Понедельник
Последние наши месяцы были настолько плотно забиты работой, что друг друга мы с Костиком видели лишь перед сном и по выходным, так что мы бросили все на помощников, сели в машину и уехали в горы. Дышать чистым воздухом и любоваться красотами природы.
Красная Поляна, куда мы сбежали, покорила нас еще зимой. Правда были в ней мы всего лишь одним днем, когда вырвались с Костей посмотреть Олимпиаду воочию и зарядится спортивной атмосферой. И теперь, осенью, вернулись сюда, чтобы спокойно все осмотреть, насладиться отдыхом и перезагрузиться в горах.
Мы провели здесь чудесную нелюди и воплотили в реальности море моих желаний от объятий с хасками и дня в СПА до проезда по гоночной трассе на спорткаре и прыжка с тарзанки. Всю эту неделю я была счастлива и влюбилось в это удивительное место. И оно ответило мне взаимностью. Оно одарило меня кучей приятных подарков и сюрпризов, один из которых стал отложенным.
Воскресенье
В честь для матери мы с Костиком заказали букеты и их доставят нашим мамам. Сами мы к выбраться не можем, последние месяцы снова тонем в работе, причем завал такой, что к концу дня я не помню ни дня недели, ни своего имени. А еще один огромный букет отправляется Даше, ведь она больше года официально мама самой чудесной малышки на свете, которую мы с Костей просто обожаем. Не знаю отвечает ли она нам взаимностью, а может считает, что ей достались самые чокнутые крестные родители, которые обожают с ней играть и осыпают ее комплиментами и подарками.
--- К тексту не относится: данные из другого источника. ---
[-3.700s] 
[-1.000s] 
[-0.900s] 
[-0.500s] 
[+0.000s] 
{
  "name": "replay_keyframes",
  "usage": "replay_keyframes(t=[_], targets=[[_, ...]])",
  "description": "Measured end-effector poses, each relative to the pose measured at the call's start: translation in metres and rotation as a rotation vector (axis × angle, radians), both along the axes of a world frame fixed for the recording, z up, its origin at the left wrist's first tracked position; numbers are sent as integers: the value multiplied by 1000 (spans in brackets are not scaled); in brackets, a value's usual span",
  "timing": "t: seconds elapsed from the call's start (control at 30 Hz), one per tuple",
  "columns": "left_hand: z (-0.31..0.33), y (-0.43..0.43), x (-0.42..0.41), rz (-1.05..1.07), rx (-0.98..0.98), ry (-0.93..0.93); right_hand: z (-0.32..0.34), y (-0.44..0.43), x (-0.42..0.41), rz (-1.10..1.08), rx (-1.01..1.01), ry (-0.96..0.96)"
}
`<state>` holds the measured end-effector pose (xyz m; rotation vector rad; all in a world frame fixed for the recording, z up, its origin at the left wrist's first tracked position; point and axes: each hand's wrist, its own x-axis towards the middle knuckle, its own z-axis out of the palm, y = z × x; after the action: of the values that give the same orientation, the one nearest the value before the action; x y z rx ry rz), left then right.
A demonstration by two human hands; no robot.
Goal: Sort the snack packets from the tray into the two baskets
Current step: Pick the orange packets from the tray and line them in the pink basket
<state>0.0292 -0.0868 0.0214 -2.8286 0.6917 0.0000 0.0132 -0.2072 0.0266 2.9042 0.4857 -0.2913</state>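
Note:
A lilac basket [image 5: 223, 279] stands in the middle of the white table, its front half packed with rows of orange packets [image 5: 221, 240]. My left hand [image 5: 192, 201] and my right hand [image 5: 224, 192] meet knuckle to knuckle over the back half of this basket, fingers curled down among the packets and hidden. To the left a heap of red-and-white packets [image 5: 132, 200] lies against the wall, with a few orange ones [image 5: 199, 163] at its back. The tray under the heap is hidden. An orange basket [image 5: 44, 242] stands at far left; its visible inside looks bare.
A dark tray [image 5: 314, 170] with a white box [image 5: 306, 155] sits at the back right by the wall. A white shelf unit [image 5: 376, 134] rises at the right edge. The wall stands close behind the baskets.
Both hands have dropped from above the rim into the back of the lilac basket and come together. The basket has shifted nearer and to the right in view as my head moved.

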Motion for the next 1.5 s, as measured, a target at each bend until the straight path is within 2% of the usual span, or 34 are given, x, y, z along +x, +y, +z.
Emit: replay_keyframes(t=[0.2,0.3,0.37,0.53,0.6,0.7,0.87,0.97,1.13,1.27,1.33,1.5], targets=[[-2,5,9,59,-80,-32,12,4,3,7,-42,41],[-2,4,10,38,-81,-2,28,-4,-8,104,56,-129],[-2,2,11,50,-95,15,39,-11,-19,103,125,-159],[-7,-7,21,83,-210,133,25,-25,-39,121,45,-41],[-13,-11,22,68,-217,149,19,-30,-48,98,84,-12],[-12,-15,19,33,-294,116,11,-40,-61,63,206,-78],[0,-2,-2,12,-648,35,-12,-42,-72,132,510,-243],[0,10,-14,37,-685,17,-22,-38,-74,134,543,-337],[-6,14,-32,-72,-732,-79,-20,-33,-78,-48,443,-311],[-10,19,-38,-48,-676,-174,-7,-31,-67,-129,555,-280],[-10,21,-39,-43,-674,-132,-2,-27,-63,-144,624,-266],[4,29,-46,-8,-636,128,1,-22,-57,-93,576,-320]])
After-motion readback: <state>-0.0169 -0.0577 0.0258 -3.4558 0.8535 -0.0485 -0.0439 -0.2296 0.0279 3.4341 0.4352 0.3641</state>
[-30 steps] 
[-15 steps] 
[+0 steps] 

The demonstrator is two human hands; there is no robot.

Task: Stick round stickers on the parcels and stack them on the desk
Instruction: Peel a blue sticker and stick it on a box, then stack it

Отчет о доставленных букетах мы получаем за завтраком, который сегодня готовил Костичек. Он кормил меня вкусной запеканкой, но что-то пошло не так и через пару минут я оказалась в ванной, где избавилась от него. Взволнованный Костя уточняет у меня, стоя под дверью:
– Ник, все хорошо?
Я отвечаю:
– Сейчас схожу в аптеку за полисорбом и будет.
Он собирается сходить сам, но я прошу его заварить мне чаю и быстро спускаюсь в аптеку сама, где загадочно улыбающаяся женщина продает мне не только полисорб. А вернувшись в квартиру, снова бегу в санузел, обнимать фаянсового друга. Ванную комнату я покидаю только пятнадцать минут спустя с озадаченным лицом.
Я прохожу на кухню, где Костя сначала замечает мой шок, а потом и то, что я держу в руках. Трясущимися руками муж берет у меня тест и видит на нем две полоски.
– Миледи? – только и может произнести он.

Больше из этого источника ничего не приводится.